“Flee, Hide or Fight!”

Tonight, I watched ABC’s 20/20 episode on what to do in case of a dangerous situation. It showed armed ex-employees in the workplace, store shooters and other situations. It interviewed people from multi-car pile-ups, rescuers of customers trapped in a burning building and those involved in the car hijacked by the alleged Boston bombers. It also gave suggestions of what one can do in such a volatile situation. It was riveting!

One of the video clips shown was from the City of Houston, regarding steps to take in case of an active shooter. I remember it well as I had a small part in the taping of that video. I was one of the people who fled and hid behind a fire truck. (You can’t see much more than my sunglasses in the half second the camera panned by.) There was plenty of down time, so I would pump the assistants who worked on the script for more information.

Tonight’s show had me thinking about school shootings. I googled active shooter videos. Currently, Ohio is giving out an active shooter training video from the Attorney General to every school district in the state. In such situations, school staff and other employees become first responders. Every second counts. The video is titled, “School Shootings: How to be Aware, Prepare, and be a First Responder in a Crisis.”

One of THE best videos for high school and college students to fight back that I found is by Alon Stivi, ex-Israeli Special Forces commando. It requires a determined mindset as students must step up. If there is no door lock or the attacker is determined to sho0t his way in, Stivi gives simple step-by-step manuevers to distract and disarm the intruder. It doesn’t require brute strength. It requires staying calm and having an action plan. If you are cornered, hiding under a desk will make you a sitting duck. Empowering students to fight back can save lives. Many of the techniques demonstrated are adaptable for other defensive situations. It’s excellent!

In Bergen County, New Jersey, a training video called, “Lockdown,” shows what two “teachers” did when active shooters entered their school. It goes on to explain what each did and did not do right. Knowing how to make split second choices under intense circumstances is a valuable tool.

Scott with Pragmatic Survival goes over some insightful tips to survive an active shooting. He points out possible tricks attackers may use that I didn’t even consider might happen. Years ago, I wouldn’t think that attackers would take the time to set traps. After seeing video of police swarming a shooter’s booby-trapped apartment, it’s no longer a far fetched idea. Scott’s video is worth watching.

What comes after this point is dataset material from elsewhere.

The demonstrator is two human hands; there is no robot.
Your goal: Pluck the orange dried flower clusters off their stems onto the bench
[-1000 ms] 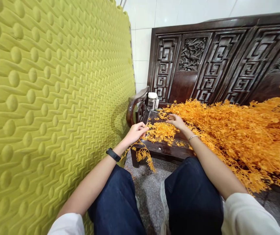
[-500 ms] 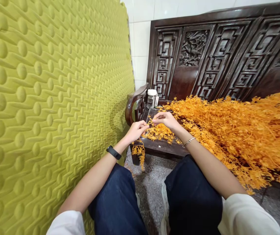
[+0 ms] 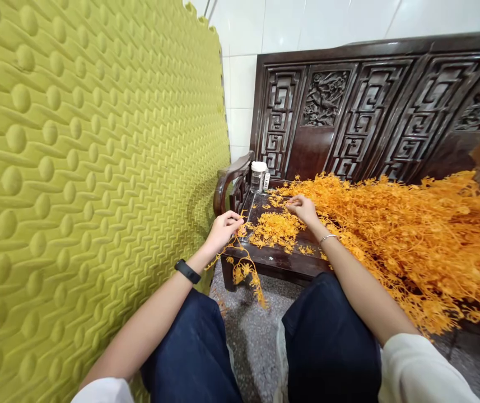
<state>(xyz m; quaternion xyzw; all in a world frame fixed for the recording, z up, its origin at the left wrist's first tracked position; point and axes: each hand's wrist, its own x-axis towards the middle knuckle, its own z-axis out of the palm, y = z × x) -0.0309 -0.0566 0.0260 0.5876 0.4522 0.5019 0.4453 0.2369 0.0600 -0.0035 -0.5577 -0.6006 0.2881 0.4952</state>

The school year is winding down, but we parents can’t let our guards down. If you are able, consider volunteering at your child’s school. Seeing many extra sets of eyes watching out for our children’s safety might deter potential attackers. Whatever you read or watch, please do something to help prepare yourself and your family against a possible attack. The more we know, the better the chances for survival. We can’t always be with our children. Praying daily for our families is a good thing.